Go through the data and report each line that holds the string "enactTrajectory".

(Stored data)
===============
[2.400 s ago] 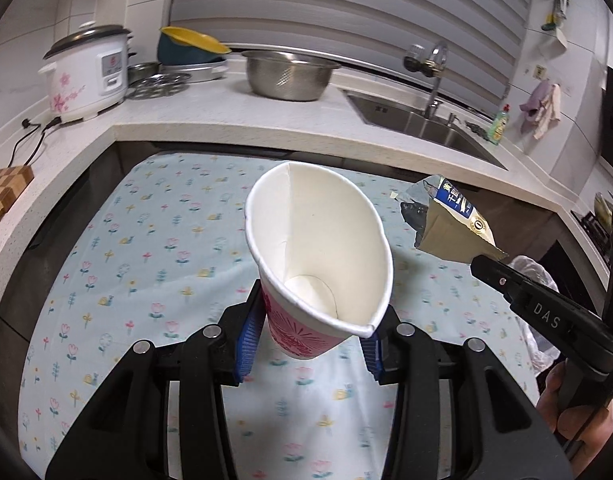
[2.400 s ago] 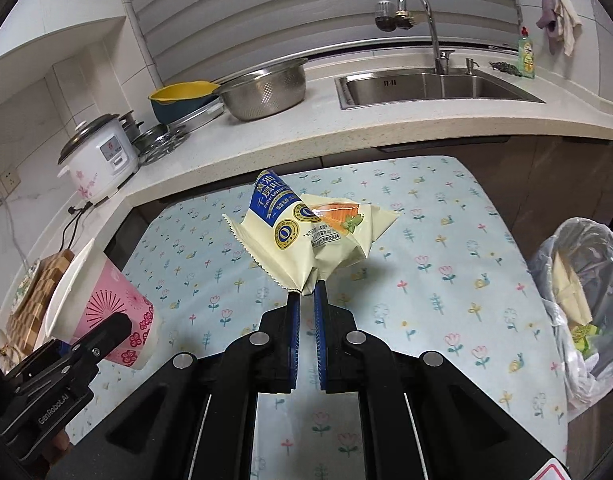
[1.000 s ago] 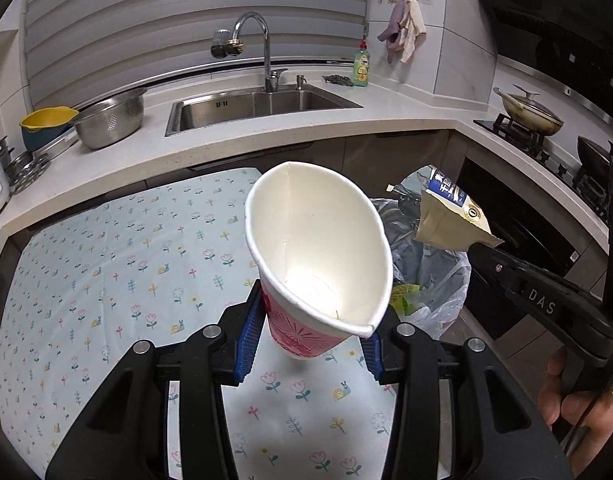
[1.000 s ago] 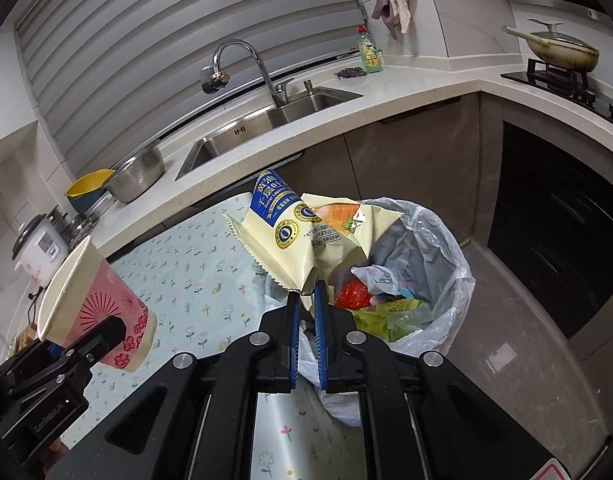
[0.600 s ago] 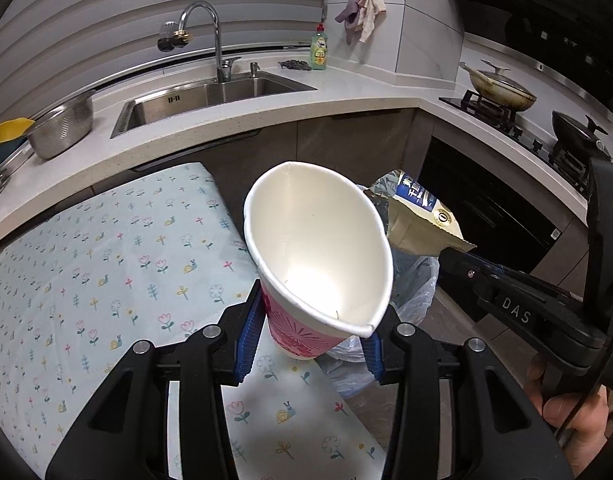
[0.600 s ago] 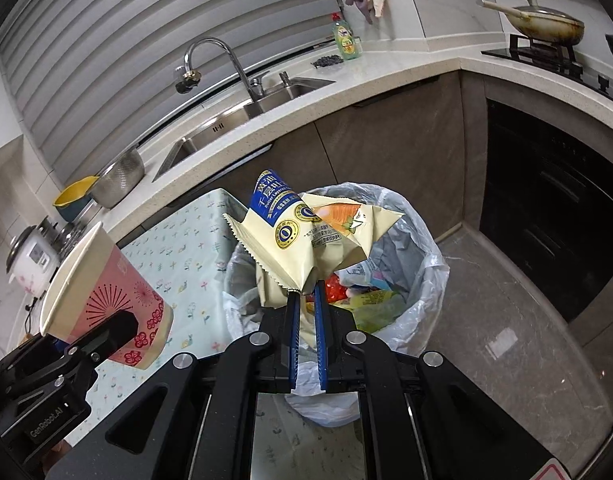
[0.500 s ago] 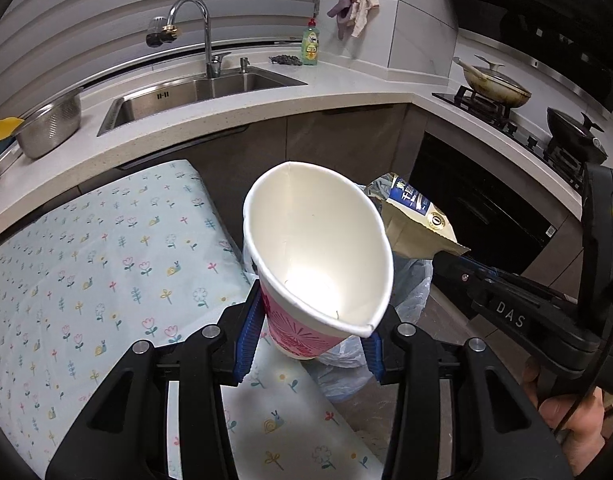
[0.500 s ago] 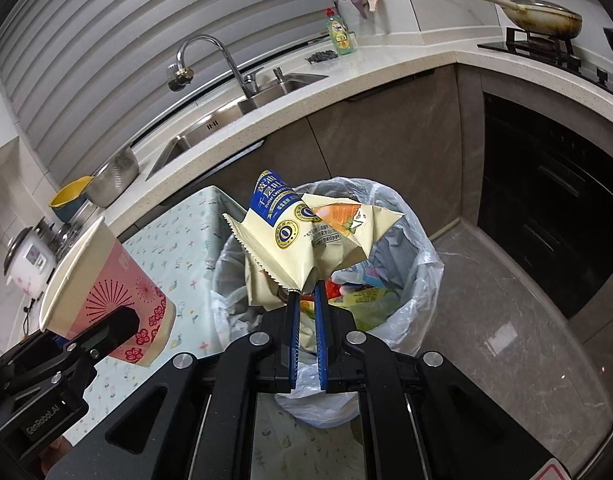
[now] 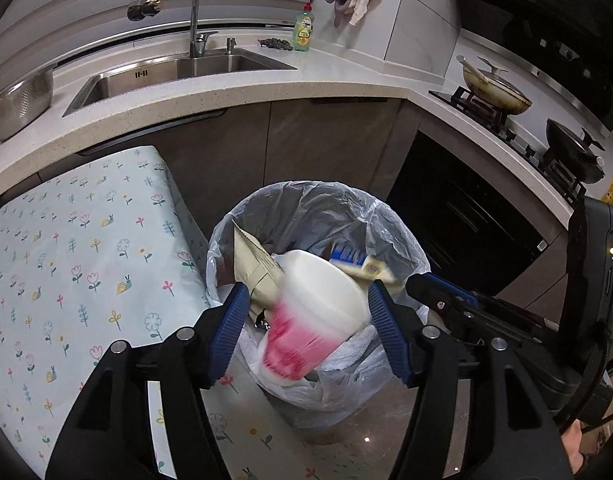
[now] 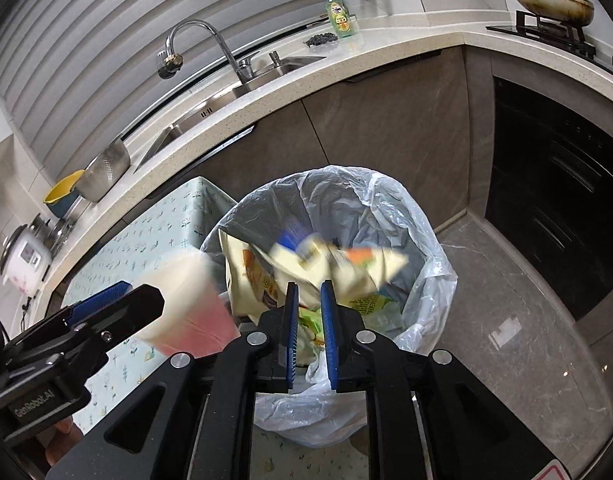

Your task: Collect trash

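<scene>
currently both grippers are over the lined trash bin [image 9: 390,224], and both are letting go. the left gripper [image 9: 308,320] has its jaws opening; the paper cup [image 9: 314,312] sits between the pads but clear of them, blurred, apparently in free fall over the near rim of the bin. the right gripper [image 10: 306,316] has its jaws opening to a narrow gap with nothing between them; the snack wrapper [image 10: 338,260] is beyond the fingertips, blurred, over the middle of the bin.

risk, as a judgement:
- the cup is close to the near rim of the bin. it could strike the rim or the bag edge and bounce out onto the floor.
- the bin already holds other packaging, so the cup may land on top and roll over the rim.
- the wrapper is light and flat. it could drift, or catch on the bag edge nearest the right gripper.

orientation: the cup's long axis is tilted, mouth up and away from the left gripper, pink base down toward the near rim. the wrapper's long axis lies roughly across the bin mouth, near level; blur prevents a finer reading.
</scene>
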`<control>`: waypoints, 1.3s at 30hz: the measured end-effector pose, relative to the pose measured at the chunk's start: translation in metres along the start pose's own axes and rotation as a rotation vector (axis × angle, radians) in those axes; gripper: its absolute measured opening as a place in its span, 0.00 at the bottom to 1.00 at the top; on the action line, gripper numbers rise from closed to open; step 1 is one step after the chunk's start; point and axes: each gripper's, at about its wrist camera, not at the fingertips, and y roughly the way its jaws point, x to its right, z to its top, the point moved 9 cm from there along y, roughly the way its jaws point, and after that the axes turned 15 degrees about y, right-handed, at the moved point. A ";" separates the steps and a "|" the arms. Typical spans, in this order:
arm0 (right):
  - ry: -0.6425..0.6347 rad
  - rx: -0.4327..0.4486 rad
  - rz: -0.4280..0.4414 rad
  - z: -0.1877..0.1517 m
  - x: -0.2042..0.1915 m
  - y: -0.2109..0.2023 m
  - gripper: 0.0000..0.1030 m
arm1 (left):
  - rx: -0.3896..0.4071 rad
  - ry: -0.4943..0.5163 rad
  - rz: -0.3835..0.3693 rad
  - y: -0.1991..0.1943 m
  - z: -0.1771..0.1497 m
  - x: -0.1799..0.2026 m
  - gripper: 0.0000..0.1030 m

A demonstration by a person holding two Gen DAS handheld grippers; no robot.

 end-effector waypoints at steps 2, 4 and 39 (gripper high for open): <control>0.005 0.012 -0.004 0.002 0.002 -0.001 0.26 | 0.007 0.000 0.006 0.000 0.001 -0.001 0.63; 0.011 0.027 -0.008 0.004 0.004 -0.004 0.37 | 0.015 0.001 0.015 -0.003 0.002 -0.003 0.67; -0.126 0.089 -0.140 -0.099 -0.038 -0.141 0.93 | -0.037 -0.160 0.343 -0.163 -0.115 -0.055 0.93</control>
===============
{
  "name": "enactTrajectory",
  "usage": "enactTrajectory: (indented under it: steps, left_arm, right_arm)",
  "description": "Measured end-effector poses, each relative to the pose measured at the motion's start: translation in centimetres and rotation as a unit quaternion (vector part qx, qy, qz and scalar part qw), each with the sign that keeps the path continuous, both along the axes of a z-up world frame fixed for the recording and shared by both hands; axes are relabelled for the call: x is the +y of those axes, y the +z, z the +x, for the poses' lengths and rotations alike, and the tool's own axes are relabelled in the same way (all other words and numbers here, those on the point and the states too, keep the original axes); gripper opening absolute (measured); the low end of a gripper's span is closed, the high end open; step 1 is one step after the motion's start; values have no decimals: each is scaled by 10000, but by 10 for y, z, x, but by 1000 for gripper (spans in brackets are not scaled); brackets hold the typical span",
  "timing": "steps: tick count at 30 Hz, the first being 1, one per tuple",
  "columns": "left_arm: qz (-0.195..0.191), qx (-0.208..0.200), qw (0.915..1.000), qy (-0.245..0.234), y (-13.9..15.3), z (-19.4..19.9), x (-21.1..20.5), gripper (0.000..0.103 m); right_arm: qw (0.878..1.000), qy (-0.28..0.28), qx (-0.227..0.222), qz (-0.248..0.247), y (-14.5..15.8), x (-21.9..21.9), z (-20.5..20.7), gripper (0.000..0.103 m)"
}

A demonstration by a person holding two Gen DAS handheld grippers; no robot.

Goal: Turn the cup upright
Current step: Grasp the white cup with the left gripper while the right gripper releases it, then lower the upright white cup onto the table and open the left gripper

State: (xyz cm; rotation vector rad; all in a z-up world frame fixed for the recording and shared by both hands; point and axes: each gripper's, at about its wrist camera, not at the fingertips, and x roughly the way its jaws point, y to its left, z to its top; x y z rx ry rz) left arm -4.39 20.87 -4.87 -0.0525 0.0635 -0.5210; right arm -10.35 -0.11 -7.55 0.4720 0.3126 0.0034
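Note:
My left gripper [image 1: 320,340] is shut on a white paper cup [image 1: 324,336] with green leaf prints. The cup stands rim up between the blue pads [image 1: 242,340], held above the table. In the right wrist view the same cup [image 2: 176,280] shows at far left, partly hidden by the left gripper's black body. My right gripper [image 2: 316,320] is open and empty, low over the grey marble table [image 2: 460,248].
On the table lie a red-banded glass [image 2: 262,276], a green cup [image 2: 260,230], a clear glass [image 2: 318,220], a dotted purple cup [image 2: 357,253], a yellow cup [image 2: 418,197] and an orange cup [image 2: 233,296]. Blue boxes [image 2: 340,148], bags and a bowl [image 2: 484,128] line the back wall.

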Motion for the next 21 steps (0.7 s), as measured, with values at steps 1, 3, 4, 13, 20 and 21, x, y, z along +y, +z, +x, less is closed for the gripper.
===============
## Exercise output:
  "name": "enactTrajectory",
  "usage": "enactTrajectory: (indented under it: steps, left_arm, right_arm)",

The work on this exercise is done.